Sikh devotional singer Mohinder Kaur Bhamra's early-80s release of disco beats and traditional Punjabi tunes is a reissued treasure. Recorded by her son, music producer Kuljit Bhamra, Punjabi Disco's ten tracks deliver an remarkably captivating combination of the synthetic sound of 1980s synthesisers and programmed drums with her melismatic Indian classical singing style. Drum machine patterns echoes the undulating tones of the tabla, while synth lines parallels the classic sound of the harmonium on tracks such as Pyar Mainu Kar. Elsewhere, Latin-inflected grooves is prominent on Soniya Mukh Tera, and Nainan Da Pyar De Gaya features a driving disco bass groove. It's a club-ready hybrid created over a decade before the global breakthrough of South Asian electronic music.

5. Enji – Resonance

Mongolian vocalist Enji's gentle fourth album, Sonor, builds upon her jazz-inflected sound to deliver some of her most diverse music yet. Moving away from her training in traditional Mongolian "long song" singing, the record's eleven songs veer from the gentle Norah Jones-esque melodies of slow-burning number Ulbar to the German-language narration lyrics and trilling guitar lines of Unadag Dugui. The album also includes a lively, funk-tinged cover of the 80s Mongolian pop hit Eejiinhee Hairaar. Showcasing a ensemble rather than her standard setup of guitar and bass, Sonor's sound is still personal, pulling the listener into the tender acoustics of her singular voice.
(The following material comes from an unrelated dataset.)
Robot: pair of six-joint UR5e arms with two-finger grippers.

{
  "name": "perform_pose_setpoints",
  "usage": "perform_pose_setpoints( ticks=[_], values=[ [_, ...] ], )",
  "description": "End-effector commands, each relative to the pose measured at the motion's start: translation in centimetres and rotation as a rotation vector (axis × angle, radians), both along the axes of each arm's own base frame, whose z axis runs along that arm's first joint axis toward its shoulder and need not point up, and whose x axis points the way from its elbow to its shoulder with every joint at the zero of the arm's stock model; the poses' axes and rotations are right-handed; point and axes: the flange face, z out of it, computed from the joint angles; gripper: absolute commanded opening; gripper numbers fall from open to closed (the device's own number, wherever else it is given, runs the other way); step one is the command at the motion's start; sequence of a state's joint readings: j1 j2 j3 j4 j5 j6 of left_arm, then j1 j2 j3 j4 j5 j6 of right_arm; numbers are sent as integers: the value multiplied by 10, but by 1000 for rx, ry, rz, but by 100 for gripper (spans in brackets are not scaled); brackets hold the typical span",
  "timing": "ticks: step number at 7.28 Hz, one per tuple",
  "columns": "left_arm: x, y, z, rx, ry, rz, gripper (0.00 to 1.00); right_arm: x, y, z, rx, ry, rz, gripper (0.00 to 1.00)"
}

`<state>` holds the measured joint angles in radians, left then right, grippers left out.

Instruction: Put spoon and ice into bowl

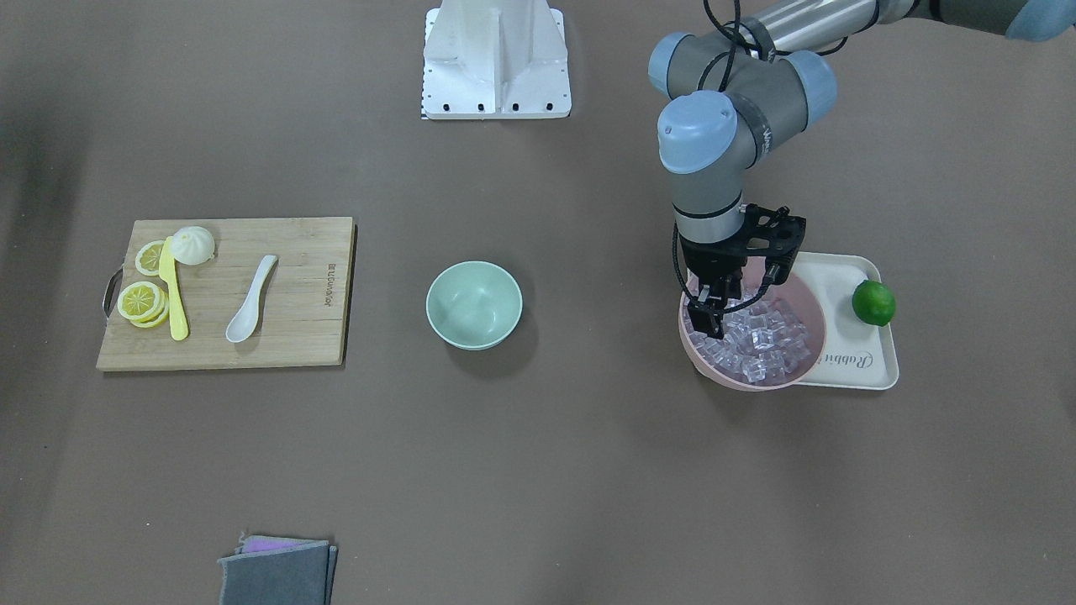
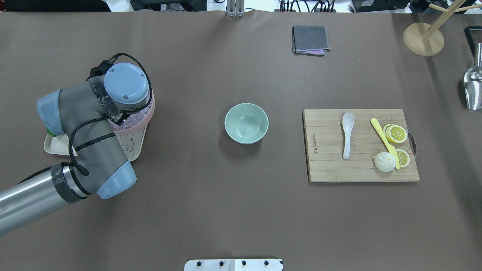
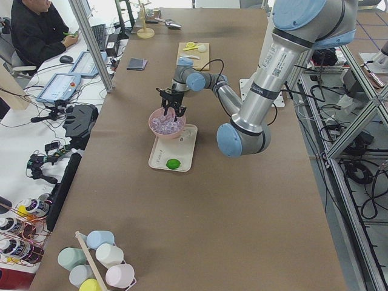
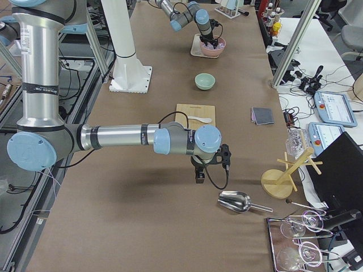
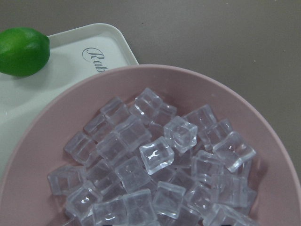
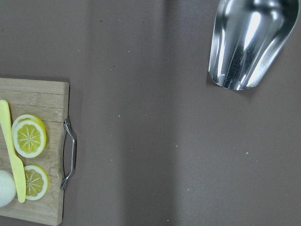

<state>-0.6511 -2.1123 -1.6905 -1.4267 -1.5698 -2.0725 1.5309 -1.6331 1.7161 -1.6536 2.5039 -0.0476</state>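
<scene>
Desk (image 2: 241, 210) bare around centre | one bowl (image 2: 246, 124) mid-desk, empty | one spoon (image 2: 347, 131) on cutting board (image 2: 327, 150), right | ice (image 5: 156, 155), dozens, in pink bowl (image 5: 42, 155), left | left gripper (image 1: 710, 323) over it, right gripper (image 4: 199, 173) far right: jaw spread unclear

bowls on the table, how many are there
2. A mint-green bowl sits empty near the middle of the table; a pink bowl full of ice stands on the white tray at the robot's left. None seems hidden.
</scene>
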Motion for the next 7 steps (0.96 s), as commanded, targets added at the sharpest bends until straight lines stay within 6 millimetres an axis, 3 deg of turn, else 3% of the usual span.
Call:
perform_pose_setpoints(
  ticks=[1, 2, 3, 4, 5, 6, 7],
  values=[
    [0, 1, 5, -1, -9, 5, 50, 0, 2, 4, -8, -1, 0, 100],
    [-1, 1, 6, 1, -12, 8, 46, 0, 2, 4, -8, -1, 0, 100],
    [-1, 1, 7, 0, -13, 10, 34, 0, 2, 3, -6, -1, 0, 100],
    [-2, 2, 7, -3, -17, 12, 8, 0, 2, 3, -8, -2, 0, 100],
    [-4, 2, 2, 8, -14, 22, 0, 0, 2, 3, -8, -4, 0, 100],
    [-16, 9, -16, 18, -8, 26, 0, 0, 2, 1, -2, -3, -1, 100],
    [-40, 19, -41, 45, -20, 67, 0, 0, -2, -4, 22, -5, -4, 100]
  ],
)
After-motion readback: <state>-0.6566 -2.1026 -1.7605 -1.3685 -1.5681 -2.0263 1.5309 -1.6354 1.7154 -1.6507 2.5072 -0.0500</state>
4. Derya Yıldırım & Grup Şimşek – Yarın Yoksa

Drawing on the psychedelic tradition of Anatolian rock pioneered by groups such as Moğollar, Turkish-born, Germany-based singer Derya Yıldırım's third record alongside her group merges the electric jangle of the amplified traditional lute with dreamy Mellotron and R&B-inflected lines. It's a retro-70s aesthetic rooted in Yıldırım's powerful falsetto and shaped by producer Leon Michels' analogue tape sound. Yet, on classic Turkish songs such as the folk tune Hop Bico and 60s classic Ceylan, the group ventures into lively new territory. They craft sinuous, slow-burning grooves and powerful vocals that give a novel, unconventional interpretation to the Turkish psych sound.
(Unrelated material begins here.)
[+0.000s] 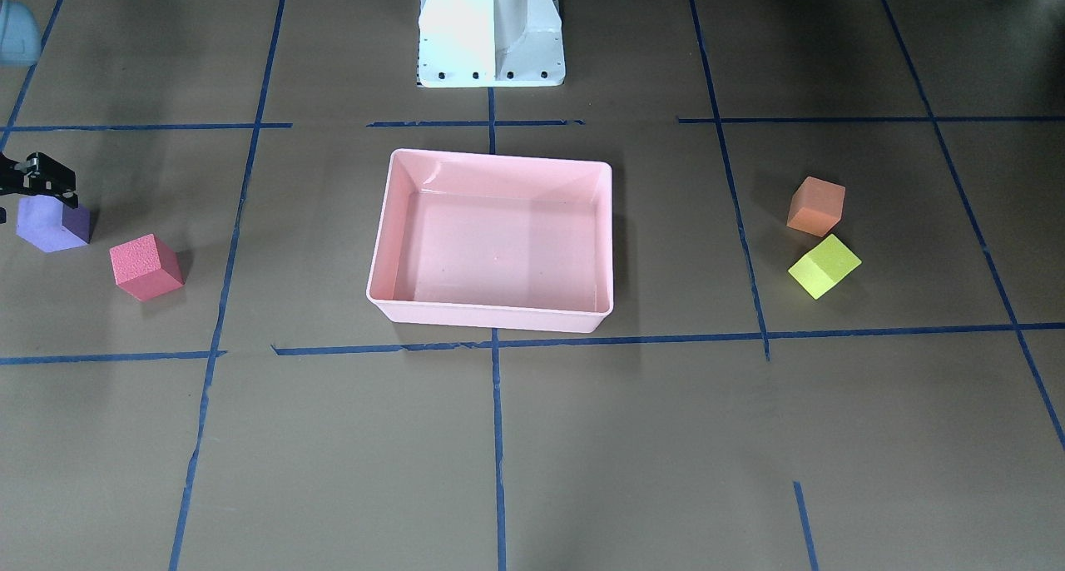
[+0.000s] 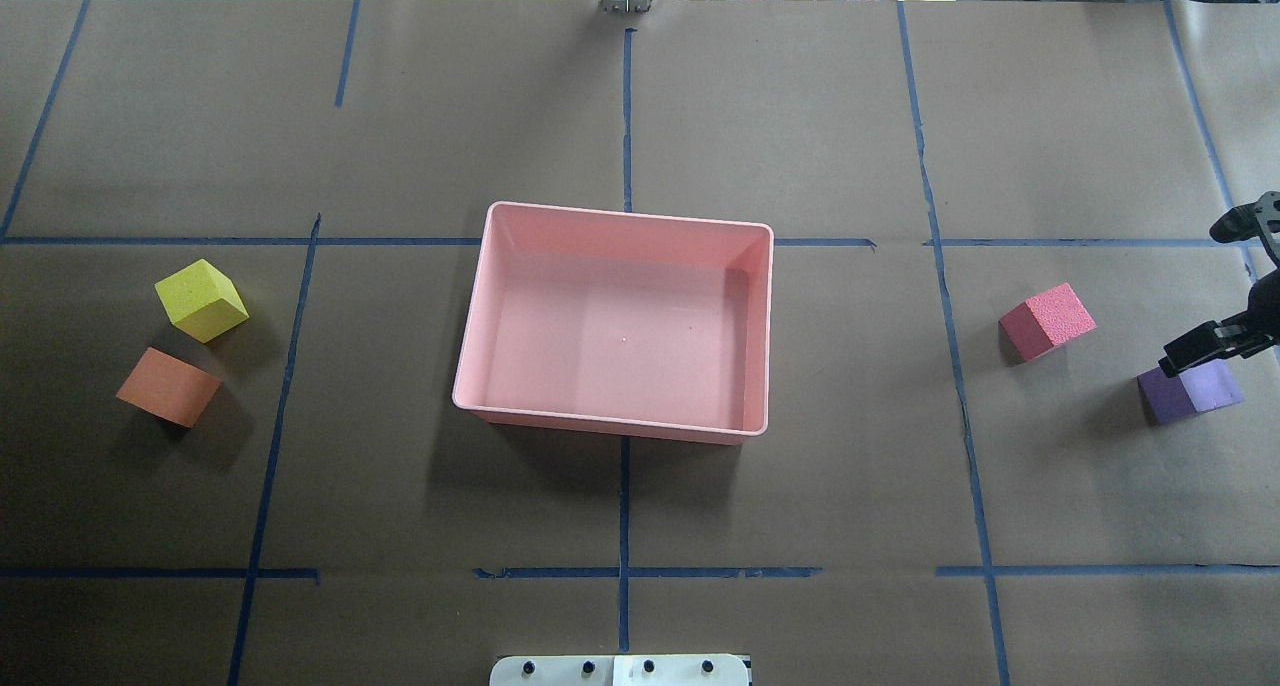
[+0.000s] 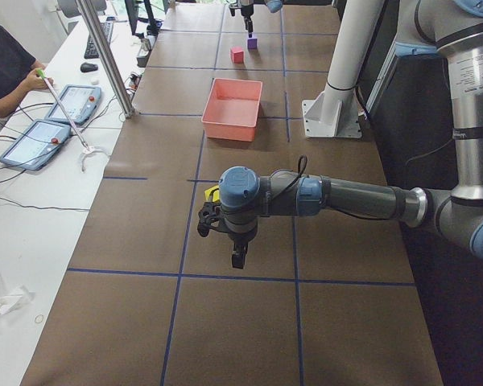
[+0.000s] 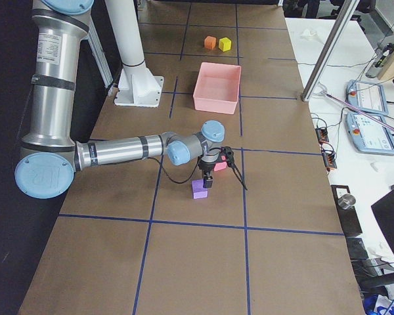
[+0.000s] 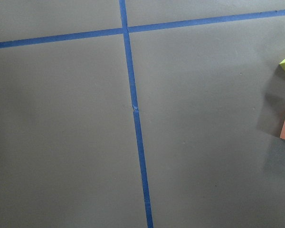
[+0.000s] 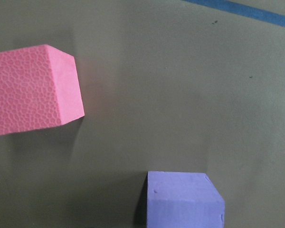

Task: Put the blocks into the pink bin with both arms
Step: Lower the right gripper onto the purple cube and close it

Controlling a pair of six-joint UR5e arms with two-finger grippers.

Number Three: Lido Pimienta – La Belleza

Gregorian chants, Eastern European folk melodies and orchestral strings all come together on Colombian-born singer Lido Pimienta's remarkable latest work. Orchestrating music for the sixty-member Medellín Philharmonic Orchestra, Pimienta and producer Owen Pallett journey through everything from the Gregorian chants of opener Overturn (Obertura de la Luz Eterna) to the dramatic interweaving lines of Aún Te Quiero and the syncopated reggaeton-inspired beats of the brass and woodwind-led El Dembow del Tiempo. Yet, it is Pim

Amy Becker
Amy Becker

A geopolitical analyst with over a decade of experience covering European and Middle Eastern affairs, based in Berlin.